• **ACTIVITY**
Find the line in the entries below that contains "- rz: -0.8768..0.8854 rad". Repeat it exactly, and every line after it through the line that contains "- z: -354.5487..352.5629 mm".

• **MATERIAL FOR THE TASK**

※ ※ ※

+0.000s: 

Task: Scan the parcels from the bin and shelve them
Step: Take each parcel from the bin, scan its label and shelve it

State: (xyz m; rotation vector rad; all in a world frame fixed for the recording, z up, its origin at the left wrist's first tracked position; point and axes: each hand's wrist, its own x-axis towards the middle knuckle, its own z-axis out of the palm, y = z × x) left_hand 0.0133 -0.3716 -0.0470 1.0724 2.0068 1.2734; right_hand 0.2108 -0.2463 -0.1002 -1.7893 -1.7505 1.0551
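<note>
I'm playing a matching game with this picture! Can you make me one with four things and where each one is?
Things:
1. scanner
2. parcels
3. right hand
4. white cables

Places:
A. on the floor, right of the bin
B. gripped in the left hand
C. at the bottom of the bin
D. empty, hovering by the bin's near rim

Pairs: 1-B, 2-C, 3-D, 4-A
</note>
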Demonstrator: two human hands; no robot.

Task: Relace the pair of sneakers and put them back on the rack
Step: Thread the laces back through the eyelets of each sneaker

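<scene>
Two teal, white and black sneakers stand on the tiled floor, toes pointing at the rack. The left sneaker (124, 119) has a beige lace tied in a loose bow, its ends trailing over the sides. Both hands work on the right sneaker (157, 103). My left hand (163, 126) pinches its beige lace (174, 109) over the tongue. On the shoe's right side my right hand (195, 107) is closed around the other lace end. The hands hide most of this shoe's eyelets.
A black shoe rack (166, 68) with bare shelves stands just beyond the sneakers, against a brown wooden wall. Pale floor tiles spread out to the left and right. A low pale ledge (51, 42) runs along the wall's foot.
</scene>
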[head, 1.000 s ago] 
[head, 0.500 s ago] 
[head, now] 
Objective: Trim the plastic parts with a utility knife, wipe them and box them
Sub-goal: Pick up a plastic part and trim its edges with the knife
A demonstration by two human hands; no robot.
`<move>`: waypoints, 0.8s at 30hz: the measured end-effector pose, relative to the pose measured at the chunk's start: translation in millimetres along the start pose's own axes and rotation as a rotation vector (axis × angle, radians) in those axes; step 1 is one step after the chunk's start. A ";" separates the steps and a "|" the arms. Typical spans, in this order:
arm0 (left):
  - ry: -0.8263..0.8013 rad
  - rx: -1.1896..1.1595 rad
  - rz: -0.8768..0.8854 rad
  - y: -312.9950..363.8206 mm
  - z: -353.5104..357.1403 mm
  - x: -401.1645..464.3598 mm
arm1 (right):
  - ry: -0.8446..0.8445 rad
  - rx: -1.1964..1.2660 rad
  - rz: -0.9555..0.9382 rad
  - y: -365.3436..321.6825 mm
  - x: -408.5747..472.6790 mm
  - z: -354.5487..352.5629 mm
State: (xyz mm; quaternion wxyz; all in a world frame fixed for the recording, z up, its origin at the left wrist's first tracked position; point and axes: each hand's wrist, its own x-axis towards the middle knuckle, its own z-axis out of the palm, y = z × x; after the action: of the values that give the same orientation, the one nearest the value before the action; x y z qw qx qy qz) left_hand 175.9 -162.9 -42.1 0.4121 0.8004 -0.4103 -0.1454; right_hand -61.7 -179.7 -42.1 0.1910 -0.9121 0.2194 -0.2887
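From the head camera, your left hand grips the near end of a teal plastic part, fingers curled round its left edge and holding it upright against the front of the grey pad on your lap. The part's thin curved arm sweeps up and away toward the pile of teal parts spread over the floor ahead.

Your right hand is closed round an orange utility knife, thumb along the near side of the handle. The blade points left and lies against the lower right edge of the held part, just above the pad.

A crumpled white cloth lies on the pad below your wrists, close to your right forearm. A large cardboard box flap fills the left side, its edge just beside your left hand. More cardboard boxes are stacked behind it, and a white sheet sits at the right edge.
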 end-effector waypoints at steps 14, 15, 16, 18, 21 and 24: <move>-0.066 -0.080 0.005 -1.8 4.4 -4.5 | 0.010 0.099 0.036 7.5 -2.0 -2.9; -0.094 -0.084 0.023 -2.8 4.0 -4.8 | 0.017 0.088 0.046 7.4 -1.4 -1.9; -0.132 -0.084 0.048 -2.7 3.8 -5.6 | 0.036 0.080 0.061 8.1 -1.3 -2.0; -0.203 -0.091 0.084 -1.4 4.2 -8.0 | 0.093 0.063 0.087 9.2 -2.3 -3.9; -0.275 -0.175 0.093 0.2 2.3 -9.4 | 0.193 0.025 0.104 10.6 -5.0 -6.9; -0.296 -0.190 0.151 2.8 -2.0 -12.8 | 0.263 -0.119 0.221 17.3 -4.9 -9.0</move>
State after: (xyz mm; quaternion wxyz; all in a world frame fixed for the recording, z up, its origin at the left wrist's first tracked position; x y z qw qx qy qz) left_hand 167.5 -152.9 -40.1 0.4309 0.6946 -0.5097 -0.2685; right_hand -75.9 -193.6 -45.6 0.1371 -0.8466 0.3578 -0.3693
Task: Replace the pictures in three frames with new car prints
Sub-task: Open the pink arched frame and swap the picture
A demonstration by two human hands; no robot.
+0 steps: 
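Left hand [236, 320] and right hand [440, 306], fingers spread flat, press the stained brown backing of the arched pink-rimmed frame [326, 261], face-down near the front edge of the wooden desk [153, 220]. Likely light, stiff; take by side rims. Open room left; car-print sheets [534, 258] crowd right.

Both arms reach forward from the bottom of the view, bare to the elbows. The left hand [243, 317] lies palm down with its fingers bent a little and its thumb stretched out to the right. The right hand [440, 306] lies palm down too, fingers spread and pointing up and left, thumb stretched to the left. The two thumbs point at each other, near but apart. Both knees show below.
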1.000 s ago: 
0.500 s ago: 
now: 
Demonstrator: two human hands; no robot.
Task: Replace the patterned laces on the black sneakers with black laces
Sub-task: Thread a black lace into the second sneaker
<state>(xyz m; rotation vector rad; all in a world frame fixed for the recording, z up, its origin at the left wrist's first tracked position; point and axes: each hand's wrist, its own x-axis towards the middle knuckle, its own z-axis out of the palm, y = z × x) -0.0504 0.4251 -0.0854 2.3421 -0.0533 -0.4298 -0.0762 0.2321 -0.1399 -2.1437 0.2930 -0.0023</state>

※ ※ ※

• **RESULT**
  - rz: -0.8768..0.8854 rad
  - y: -312.9950..363.8206 mm
  - z: -353.5104..357.1403 mm
  - x: -401.1645..464.3598 mm
arm1 (right):
  - ry: -0.8446..0.8445 rad
  - rx: -1.1964..1.2660 rad
  - rz: -0.9555..0.9382 rad
  - y: -365.3436..321.6825 mm
  - x: -408.5747..472.6790 mm
  - z: -354.5487..352.5629 mm

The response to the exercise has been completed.